What is being asked »
Copy out all of the data below with no alterations.

Extracted material START

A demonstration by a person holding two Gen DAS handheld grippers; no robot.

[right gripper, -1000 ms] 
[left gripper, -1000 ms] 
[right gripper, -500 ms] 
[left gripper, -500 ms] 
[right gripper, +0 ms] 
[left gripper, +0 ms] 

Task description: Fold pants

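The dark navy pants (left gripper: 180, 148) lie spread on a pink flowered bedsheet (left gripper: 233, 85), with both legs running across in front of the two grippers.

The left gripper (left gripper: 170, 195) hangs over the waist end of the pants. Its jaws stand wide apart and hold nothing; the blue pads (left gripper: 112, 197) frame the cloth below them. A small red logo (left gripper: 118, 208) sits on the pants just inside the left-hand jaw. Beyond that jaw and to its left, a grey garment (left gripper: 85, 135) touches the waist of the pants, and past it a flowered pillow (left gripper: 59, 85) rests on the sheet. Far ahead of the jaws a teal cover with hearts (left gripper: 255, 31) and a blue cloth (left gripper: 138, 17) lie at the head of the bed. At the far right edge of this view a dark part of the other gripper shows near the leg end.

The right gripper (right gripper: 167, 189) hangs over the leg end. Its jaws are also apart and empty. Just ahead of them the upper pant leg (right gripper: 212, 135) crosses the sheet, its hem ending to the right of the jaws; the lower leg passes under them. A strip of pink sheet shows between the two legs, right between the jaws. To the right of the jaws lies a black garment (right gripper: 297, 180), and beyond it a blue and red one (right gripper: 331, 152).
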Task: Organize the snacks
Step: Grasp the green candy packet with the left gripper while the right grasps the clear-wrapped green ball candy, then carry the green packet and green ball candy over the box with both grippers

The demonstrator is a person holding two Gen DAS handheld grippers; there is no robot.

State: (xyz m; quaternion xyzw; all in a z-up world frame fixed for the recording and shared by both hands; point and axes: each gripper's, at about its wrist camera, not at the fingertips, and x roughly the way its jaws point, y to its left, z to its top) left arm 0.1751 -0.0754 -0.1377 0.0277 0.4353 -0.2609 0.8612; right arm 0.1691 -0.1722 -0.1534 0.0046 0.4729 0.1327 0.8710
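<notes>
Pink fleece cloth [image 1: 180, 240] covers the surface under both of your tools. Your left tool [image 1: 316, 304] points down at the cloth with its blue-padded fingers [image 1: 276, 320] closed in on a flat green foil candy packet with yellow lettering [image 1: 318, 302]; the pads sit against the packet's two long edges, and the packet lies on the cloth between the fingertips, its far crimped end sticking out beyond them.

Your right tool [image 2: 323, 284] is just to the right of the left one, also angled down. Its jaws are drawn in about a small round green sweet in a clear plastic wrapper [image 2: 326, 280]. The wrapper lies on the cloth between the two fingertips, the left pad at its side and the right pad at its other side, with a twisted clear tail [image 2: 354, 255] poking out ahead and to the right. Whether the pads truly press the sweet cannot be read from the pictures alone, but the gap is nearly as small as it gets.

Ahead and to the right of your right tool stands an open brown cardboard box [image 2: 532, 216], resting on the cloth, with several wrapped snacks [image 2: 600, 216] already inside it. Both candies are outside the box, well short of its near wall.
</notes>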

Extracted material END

Exercise response »
A demonstration by a person holding two Gen DAS handheld grippers; no robot.

[right gripper, -1000 ms] 
[left gripper, -1000 ms] 
[right gripper, -500 ms] 
[left gripper, -500 ms] 
[right gripper, +0 ms] 
[left gripper, +0 ms] 

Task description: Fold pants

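The dark navy pants (left gripper: 180, 148) lie spread on a pink flowered bedsheet (left gripper: 233, 85), with both legs running across in front of the two grippers.

The left gripper (left gripper: 170, 195) hangs over the waist end of the pants. Its jaws stand wide apart and hold nothing; the blue pads (left gripper: 112, 197) frame the cloth below them. A small red logo (left gripper: 118, 208) sits on the pants just inside the left-hand jaw. Beyond that jaw and to its left, a grey garment (left gripper: 85, 135) touches the waist of the pants, and past it a flowered pillow (left gripper: 59, 85) rests on the sheet. Far ahead of the jaws a teal cover with hearts (left gripper: 255, 31) and a blue cloth (left gripper: 138, 17) lie at the head of the bed. At the far right edge of this view a dark part of the other gripper shows near the leg end.

The right gripper (right gripper: 167, 189) hangs over the leg end. Its jaws are also apart and empty. Just ahead of them the upper pant leg (right gripper: 212, 135) crosses the sheet, its hem ending to the right of the jaws; the lower leg passes under them. A strip of pink sheet shows between the two legs, right between the jaws. To the right of the jaws lies a black garment (right gripper: 297, 180), and beyond it a blue and red one (right gripper: 331, 152).
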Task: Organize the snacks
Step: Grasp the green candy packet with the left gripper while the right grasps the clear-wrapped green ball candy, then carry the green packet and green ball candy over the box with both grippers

The demonstrator is a person holding two Gen DAS handheld grippers; there is no robot.

State: (xyz m; quaternion xyzw; all in a z-up world frame fixed for the recording and shared by both hands; point and axes: each gripper's, at about its wrist camera, not at the fingertips, and x roughly the way its jaws point, y to its left, z to its top) left arm 0.1751 -0.0754 -0.1377 0.0277 0.4353 -0.2609 0.8612; right arm 0.1691 -0.1722 -0.1534 0.0046 0.4729 0.1327 0.8710
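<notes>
Pink fleece cloth [image 1: 180, 240] covers the surface under both of your tools. Your left tool [image 1: 316, 304] points down at the cloth with its blue-padded fingers [image 1: 276, 320] closed in on a flat green foil candy packet with yellow lettering [image 1: 318, 302]; the pads sit against the packet's two long edges, and the packet lies on the cloth between the fingertips, its far crimped end sticking out beyond them.

Your right tool [image 2: 323, 284] is just to the right of the left one, also angled down. Its jaws are drawn in about a small round green sweet in a clear plastic wrapper [image 2: 326, 280]. The wrapper lies on the cloth between the two fingertips, the left pad at its side and the right pad at its other side, with a twisted clear tail [image 2: 354, 255] poking out ahead and to the right. Whether the pads truly press the sweet cannot be read from the pictures alone, but the gap is nearly as small as it gets.

Ahead and to the right of your right tool stands an open brown cardboard box [image 2: 532, 216], resting on the cloth, with several wrapped snacks [image 2: 600, 216] already inside it. Both candies are outside the box, well short of its near wall.
</notes>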

What came before is the complete response.